When talking to a friend of mine that lives on a breeding farm we were discussing disgusting moments and I kid you not he(Yes HE) said "I once found a 2 month old placenta when mucking out a stall" Plus share more disgusting/odd moments pertaining to horse breeding!


----------



## Thoroughbredlover33 (Mar 19, 2014)

That is disgusting! Lol. But, there is a little breeding pit at my stables (for ponies or horses covering considerably larger mares) and the concrete floor was getting a bit icky, so my trainer offered two of my friends and I $50 each to take a hose down there and clean it down really well. We found a small lump of manure that we had accidentally sprayed with the hose, and when we went to pick it up with a manure fork, semen leaked out of the manure. It was not worth the $50 to have to see that,


----------



## Brighteyes (Mar 8, 2009)

My mare was accidentally bred, and I decided to abort the foal instead of keeping it. I have the mare an injection of lutalyse. She wasn't very far along, and I didn't think anything of what would happen to the fetus. Well, a few days later, I walk into her paddock and find this disgusting, fly covered mass of bloody tissue.


----------



## tinyliny (Oct 31, 2009)

This thread sounds like a gem!


----------



## FrostedLilly (Nov 4, 2012)

Not a gross story, but it was certainly awkward for me at the time. When I was 13, my dad and I took my mare to the breeder's. When we got there, she all of a sudden started showing signs of raging heat, so we decided to cover her right then and there. If this was now, I wouldn't care, but I ended up having to hold my mare while the stallion bred her. I was a super self-conscious 13 yr old and I couldn't look at or talk to my dad the entire drive home, I was so mortified.
_Posted via Mobile Device_


----------



## CLaPorte432 (Jan 3, 2012)

Glynnis said:


> Not a gross story, but it was certainly awkward for me at the time. When I was 13, my dad and I took my mare to the breeder's. When we got there, she all of a sudden started showing signs of raging heat, so we decided to cover her right then and there. If this was now, I wouldn't care, but I ended up having to hold my mare while the stallion bred her. I was a super self-conscious 13 yr old and I couldn't look at or talk to my dad the entire drive home, I was so mortified.
> _Posted via Mobile Device_


LoL. :lol: OMG, Embarassing!


----------



## 1111aqua (Jul 25, 2008)

I'm not sure if this counts but when I told a couple people that I had my horse bred they asked if I paid the stallion owner or if they paid me... like my horse was a prostitute. :lol: I immediately burst out laughing then decided to protect my horse's reputation and explain the situation.


----------



## SunnyDraco (Dec 8, 2011)

My gross moment was a few years back, handling the stallion while hand breeding. The mare had already been covered twice (once a day) and had been an immoveable statue during the breedings but now she was beginning to show signs of coming out of heat. She stood for the stallion but as soon as he finished, she decided to buck him off... Semen flew out her rear all over. Needless to say, I felt very grossed out and wanted a shower after getting sprayed with nasty fluids O_O


----------



## JetdecksComet (Jun 11, 2013)

I'm still scratching my head as to how a placenta manages to stay in a stall for two months... and nobody notices. Ew.

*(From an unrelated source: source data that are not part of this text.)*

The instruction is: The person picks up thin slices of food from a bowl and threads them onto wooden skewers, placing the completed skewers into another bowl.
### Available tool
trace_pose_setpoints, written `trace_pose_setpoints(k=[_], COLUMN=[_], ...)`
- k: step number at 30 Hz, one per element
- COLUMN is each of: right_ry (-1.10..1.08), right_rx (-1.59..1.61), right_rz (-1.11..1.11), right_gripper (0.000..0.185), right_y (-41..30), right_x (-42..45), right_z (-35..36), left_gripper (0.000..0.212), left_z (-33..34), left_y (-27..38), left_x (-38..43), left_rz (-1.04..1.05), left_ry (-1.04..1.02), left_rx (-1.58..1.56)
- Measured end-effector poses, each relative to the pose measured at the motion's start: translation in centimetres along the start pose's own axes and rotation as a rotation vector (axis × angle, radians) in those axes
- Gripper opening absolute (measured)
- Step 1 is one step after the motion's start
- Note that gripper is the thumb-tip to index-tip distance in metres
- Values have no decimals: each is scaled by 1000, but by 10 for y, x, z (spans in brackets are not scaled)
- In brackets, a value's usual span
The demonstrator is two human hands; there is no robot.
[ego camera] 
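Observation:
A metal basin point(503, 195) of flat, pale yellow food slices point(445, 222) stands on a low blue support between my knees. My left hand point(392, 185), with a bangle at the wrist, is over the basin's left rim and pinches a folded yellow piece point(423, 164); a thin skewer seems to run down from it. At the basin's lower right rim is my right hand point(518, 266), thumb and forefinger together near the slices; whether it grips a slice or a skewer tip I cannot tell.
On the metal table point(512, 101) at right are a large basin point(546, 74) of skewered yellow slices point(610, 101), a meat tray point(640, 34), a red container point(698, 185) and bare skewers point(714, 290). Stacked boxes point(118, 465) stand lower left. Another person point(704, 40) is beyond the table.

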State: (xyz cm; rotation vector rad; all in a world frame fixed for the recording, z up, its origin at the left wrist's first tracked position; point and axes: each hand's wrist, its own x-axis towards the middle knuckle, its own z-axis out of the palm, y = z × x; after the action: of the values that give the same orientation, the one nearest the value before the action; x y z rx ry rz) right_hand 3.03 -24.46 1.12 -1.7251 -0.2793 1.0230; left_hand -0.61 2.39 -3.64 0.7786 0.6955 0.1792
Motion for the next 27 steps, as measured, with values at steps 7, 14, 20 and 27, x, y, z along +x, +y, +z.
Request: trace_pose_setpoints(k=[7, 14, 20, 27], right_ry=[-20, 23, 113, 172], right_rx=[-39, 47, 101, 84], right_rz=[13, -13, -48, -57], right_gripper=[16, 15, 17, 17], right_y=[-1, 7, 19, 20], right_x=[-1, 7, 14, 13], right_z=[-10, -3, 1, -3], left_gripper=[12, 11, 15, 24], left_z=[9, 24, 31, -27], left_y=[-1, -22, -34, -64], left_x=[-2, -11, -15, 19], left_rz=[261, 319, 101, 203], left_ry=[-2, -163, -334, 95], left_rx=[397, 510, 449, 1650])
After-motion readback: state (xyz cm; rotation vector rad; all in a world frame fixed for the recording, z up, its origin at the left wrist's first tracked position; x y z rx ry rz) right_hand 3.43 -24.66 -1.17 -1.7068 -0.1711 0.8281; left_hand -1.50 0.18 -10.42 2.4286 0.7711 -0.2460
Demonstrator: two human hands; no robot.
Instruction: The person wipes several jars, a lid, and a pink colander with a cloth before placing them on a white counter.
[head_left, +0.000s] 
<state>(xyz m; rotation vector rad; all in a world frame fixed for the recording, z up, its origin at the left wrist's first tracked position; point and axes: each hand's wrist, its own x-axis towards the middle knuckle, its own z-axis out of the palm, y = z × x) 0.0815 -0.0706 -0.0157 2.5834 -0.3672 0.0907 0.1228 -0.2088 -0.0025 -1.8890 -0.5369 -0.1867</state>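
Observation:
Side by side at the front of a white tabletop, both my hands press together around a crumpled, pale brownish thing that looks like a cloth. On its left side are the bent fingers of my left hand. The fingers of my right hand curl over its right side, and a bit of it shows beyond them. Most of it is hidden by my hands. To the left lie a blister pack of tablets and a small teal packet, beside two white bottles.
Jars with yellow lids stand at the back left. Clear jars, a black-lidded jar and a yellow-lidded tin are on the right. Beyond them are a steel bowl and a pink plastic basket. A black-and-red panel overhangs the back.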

As for the rest of this thread. More Ew. And I'm seriously considering not coming back in here. Ew.


----------



## 1111aqua (Jul 25, 2008)

JetdecksComet: I read it as the mare was two months along when she aborted the foal, not that it had been there for two months.


----------



## trailhorserider (Oct 13, 2009)

I don't have any stories quite as exciting as you guys, but it reminds me of when my mare had her foal. 

Of course we got rid of the afterbirth but then I found another little shredded piece in the pen when I was mucking so I just chucked it in the wheelbarrow with the poop. Dumped it in the poop pile and forgot about it, only to see it sometime later, kind of stringy and dehydrated like beef jerky! Yuck!


----------



## JetdecksComet (Jun 11, 2013)

1111aqua said:


> JetdecksComet: I read it as the mare was two months along when she aborted the foal, not that it had been there for two months.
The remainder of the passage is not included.